Aim of the exercise —
I'd like the entire listing output verbatim, apart from the pictures.

Recorded information —
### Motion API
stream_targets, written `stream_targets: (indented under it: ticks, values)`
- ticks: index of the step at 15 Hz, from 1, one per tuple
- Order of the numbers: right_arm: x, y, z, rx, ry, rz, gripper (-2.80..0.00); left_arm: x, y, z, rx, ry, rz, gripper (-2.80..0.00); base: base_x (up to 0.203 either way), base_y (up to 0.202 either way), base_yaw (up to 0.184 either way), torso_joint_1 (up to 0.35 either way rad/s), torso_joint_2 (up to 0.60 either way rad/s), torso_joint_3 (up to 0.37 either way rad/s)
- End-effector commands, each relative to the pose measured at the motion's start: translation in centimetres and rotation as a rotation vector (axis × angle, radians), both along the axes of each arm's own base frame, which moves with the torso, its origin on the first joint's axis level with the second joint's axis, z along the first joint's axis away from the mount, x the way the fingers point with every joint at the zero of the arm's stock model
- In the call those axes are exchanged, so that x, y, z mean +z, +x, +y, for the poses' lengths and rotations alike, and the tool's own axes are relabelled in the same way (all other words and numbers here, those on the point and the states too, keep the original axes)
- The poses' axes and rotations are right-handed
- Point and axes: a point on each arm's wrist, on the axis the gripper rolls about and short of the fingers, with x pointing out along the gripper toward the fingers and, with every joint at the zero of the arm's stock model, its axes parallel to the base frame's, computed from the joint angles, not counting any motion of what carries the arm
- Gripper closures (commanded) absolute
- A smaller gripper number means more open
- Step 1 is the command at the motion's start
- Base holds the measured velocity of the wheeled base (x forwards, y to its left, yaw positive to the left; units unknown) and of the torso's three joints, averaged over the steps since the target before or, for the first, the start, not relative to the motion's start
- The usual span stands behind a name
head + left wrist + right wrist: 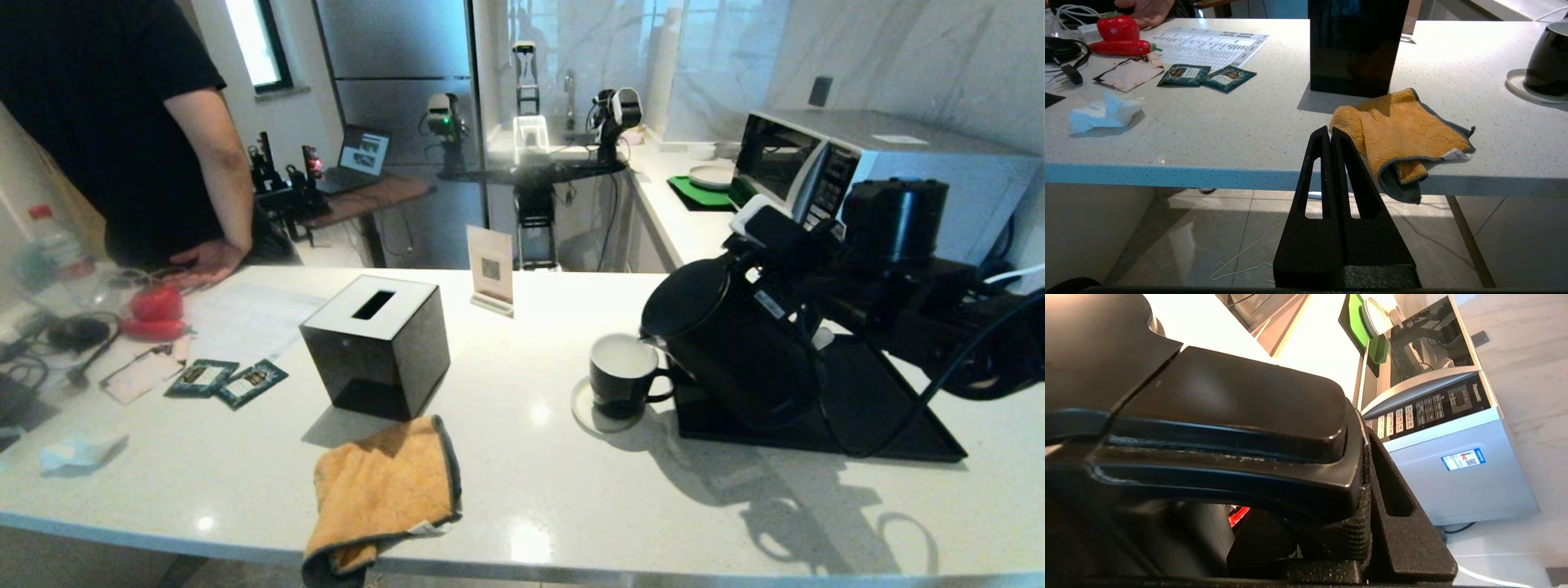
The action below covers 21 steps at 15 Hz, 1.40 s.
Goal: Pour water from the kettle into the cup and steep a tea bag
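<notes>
While the right gripper (1359, 506) pinches the kettle (718, 343) by its handle (1229, 416), the spout tips over the cup (624, 376) beside the tray's (882, 425) left edge. Kettle looks heavy, rigid; handle is the sound hold. Left gripper (1331, 134), jaws pressed together, idles off the counter's (1249, 134) near edge.

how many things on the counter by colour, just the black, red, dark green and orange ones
Black: 4 — matte black kettle, small black mug, black cube tissue box, flat black tray
Red: 2 — red pepper-shaped items
Dark green: 2 — flat packets
Orange: 1 — cloth
Total: 9
</notes>
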Motion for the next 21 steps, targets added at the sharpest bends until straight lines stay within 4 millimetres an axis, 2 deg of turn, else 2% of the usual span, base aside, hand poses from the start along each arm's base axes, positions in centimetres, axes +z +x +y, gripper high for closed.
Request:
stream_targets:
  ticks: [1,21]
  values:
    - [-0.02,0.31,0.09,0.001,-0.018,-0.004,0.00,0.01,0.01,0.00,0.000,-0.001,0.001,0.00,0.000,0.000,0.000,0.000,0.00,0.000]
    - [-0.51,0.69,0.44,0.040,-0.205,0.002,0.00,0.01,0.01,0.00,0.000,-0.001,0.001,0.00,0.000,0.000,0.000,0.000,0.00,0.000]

Solution for this problem —
### Motion API
stream_targets, written `stream_targets: (indented under it: ticks, values)`
- ticks: index of the step at 15 Hz, from 1, one per tuple
- Order of the numbers: right_arm: x, y, z, rx, ry, rz, gripper (-2.80..0.00); left_arm: x, y, z, rx, ry, rz, gripper (-2.80..0.00); base: base_x (up to 0.203 either way), base_y (up to 0.202 either way), base_yaw (up to 0.184 either way), torso_joint_1 (up to 0.35 either way rad/s), torso_joint_2 (up to 0.60 either way rad/s), torso_joint_3 (up to 0.37 either way rad/s)
- End-effector commands, each relative to the pose measured at the motion's start: translation in centimetres and rotation as a rotation vector (axis × angle, radians), both along the axes of each arm's own base frame, which moves with the torso, its origin on the first joint's axis level with the second joint's axis, z along the first joint's axis away from the mount, x the way the fingers point with every joint at the zero of the arm's stock model
- In the call those axes are exchanged, so that x, y, z mean +z, +x, +y, for the poses' lengths and rotations alike, and the tool's own axes are relabelled in the same way (all other words and numbers here, those on the point and the states too, keep the original axes)
- The poses' axes and rotations are right-handed
- Point and axes: a point on each arm's wrist, on the axis the gripper rolls about and short of the fingers, with x pointing out along the gripper toward the fingers and, with every joint at the zero of the arm's stock model, its axes parallel to the base frame's, computed from the joint angles, not counting any motion of what carries the arm
- Gripper closures (commanded) absolute
- A smaller gripper number means more open
- Step 1 is the command at the motion's start
- Base holds the measured velocity of the wheeled base (x forwards, y to its left, yaw positive to the left; units unknown) and of the torso's three joints, averaged over the steps since the target before or, for the first, the start, not relative to the motion's start
- The usual span stands behind a name
head + left wrist + right wrist: 
The action below covers 21 steps at 15 Hz, 1.40 s.
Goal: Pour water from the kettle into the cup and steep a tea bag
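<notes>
While the right gripper (1359, 506) pinches the kettle (718, 343) by its handle (1229, 416), the spout tips over the cup (624, 376) beside the tray's (882, 425) left edge. Kettle looks heavy, rigid; handle is the sound hold. Left gripper (1331, 134), jaws pressed together, idles off the counter's (1249, 134) near edge.

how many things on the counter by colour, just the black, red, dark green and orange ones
Black: 4 — matte black kettle, small black mug, black cube tissue box, flat black tray
Red: 2 — red pepper-shaped items
Dark green: 2 — flat packets
Orange: 1 — cloth
Total: 9
</notes>
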Motion for the next 21 steps, targets added at the sharpest bends until straight lines stay within 4 millimetres an axis, 2 deg of turn, else 2% of the usual span, base aside, hand poses from the start along each arm's base axes, positions in centimetres, axes +z +x +y, gripper high for closed.
Request:
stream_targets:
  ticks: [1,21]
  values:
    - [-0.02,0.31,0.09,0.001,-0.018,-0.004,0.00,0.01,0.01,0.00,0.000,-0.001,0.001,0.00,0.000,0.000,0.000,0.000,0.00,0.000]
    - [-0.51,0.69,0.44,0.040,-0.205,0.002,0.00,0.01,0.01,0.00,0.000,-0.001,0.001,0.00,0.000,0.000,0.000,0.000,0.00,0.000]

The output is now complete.